A computational study on tail buffeting suppression by an inflatable bump

Based on self-induction theory, a novel method that uses an inflatable bump to suppress buffeting is proposed and investigated by numerical simulation. A rapidly inflatable bump is packed and attached to the upper surface of a delta wing. When the angle of attack is small, the bump is not inflated and the enhanced vortex lift which mainly depends on vortex intensity is not affected; When severe buffeting begins at a high angle of attack, the bump is inflated, producing a bulge there. The bulge changes the vortex core trajectory, then reduces the unsteady aerodynamic load on tail surface in the separated flow after vortex breakdown, thus achieving the goal of buffeting suppression. Numerical simulation for a model with a delta-wing, twin-tail configuration demonstrates that, the bulge could twist the pathline of vortex core, move vortex breakdown position upstream, closer to the apex at high angles of attack.

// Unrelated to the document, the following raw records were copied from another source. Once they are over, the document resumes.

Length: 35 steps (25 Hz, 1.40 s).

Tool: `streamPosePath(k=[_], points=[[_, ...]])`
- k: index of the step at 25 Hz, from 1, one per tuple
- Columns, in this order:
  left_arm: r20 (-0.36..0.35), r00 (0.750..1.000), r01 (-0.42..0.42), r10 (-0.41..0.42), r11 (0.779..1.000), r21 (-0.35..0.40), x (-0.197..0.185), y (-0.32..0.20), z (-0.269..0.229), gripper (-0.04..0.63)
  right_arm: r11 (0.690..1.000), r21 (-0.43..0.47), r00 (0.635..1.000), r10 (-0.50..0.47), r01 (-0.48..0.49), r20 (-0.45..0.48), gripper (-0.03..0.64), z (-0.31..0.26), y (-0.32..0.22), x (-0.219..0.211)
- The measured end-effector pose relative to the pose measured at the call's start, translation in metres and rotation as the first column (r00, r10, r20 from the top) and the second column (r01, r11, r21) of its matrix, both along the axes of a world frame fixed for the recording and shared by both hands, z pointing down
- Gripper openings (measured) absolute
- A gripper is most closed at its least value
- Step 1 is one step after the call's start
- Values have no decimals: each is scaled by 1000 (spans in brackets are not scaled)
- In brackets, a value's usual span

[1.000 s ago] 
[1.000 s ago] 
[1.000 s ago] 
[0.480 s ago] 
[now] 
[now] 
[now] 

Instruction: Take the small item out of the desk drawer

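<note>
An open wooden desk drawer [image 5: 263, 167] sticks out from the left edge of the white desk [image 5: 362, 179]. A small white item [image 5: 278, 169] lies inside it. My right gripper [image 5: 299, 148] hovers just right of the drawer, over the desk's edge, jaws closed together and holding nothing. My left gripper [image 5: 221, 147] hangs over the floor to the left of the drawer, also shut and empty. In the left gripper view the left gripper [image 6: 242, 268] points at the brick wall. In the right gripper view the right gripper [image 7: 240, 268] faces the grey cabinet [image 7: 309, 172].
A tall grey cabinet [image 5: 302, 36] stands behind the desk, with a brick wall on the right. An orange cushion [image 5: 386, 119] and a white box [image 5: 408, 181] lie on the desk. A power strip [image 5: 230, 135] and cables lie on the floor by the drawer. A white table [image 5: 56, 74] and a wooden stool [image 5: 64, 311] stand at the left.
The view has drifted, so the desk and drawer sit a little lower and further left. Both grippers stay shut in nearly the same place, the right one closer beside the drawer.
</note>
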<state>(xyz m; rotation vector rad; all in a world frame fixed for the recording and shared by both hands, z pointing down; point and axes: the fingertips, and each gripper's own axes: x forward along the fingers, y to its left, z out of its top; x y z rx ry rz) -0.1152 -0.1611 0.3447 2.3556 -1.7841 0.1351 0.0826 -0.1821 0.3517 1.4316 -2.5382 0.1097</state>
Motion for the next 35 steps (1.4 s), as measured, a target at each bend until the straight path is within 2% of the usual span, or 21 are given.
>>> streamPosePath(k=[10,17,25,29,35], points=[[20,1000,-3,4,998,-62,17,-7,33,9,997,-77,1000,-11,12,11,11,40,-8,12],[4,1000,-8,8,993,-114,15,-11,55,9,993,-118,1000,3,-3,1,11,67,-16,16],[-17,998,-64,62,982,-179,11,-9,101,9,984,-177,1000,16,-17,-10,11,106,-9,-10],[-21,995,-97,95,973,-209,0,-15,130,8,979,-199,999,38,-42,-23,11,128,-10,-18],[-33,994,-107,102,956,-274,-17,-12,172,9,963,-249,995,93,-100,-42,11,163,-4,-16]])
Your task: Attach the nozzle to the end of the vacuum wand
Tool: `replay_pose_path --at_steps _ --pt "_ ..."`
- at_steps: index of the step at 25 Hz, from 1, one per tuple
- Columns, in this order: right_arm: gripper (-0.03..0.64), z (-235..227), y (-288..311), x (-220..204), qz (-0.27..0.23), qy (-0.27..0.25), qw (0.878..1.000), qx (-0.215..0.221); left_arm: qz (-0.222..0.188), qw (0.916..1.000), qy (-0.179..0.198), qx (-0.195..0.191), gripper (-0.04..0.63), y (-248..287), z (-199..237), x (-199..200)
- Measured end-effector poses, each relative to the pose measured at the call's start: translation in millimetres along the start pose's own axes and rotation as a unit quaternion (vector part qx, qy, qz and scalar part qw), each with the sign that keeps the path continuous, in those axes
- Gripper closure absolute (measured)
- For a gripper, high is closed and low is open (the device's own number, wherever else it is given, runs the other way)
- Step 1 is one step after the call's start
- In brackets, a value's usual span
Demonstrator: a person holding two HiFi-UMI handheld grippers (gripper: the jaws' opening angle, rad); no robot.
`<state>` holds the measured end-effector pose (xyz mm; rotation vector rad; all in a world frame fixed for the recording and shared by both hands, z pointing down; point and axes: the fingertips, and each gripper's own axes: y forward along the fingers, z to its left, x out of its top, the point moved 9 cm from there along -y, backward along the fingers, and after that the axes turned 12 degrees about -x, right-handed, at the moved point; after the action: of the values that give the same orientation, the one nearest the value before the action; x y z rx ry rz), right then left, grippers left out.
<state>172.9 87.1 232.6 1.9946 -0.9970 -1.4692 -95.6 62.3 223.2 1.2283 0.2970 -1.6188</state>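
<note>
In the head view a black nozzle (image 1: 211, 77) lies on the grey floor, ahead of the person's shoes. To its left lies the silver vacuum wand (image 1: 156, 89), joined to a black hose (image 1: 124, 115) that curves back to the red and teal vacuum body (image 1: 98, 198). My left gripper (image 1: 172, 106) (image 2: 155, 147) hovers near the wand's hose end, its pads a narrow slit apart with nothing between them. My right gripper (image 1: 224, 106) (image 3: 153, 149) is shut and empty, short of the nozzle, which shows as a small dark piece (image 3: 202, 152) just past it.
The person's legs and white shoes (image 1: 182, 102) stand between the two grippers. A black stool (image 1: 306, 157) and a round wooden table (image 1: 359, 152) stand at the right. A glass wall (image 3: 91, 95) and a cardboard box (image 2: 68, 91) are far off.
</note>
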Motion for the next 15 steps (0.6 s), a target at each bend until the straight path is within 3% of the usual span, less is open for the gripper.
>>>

Moment coefficient about the left tail root is obviously decreased, and corresponding RMS and peak of power spectral density is lessened, too. Of the two bump shapes studied, semisphererical and semicylindrical, the latter delivers a better performance on tail buffeting suppression. In conclusion, an inflatable bump on an appropriate position of the upper surface of the wing is a convenient and reliable way to suppress buffeting.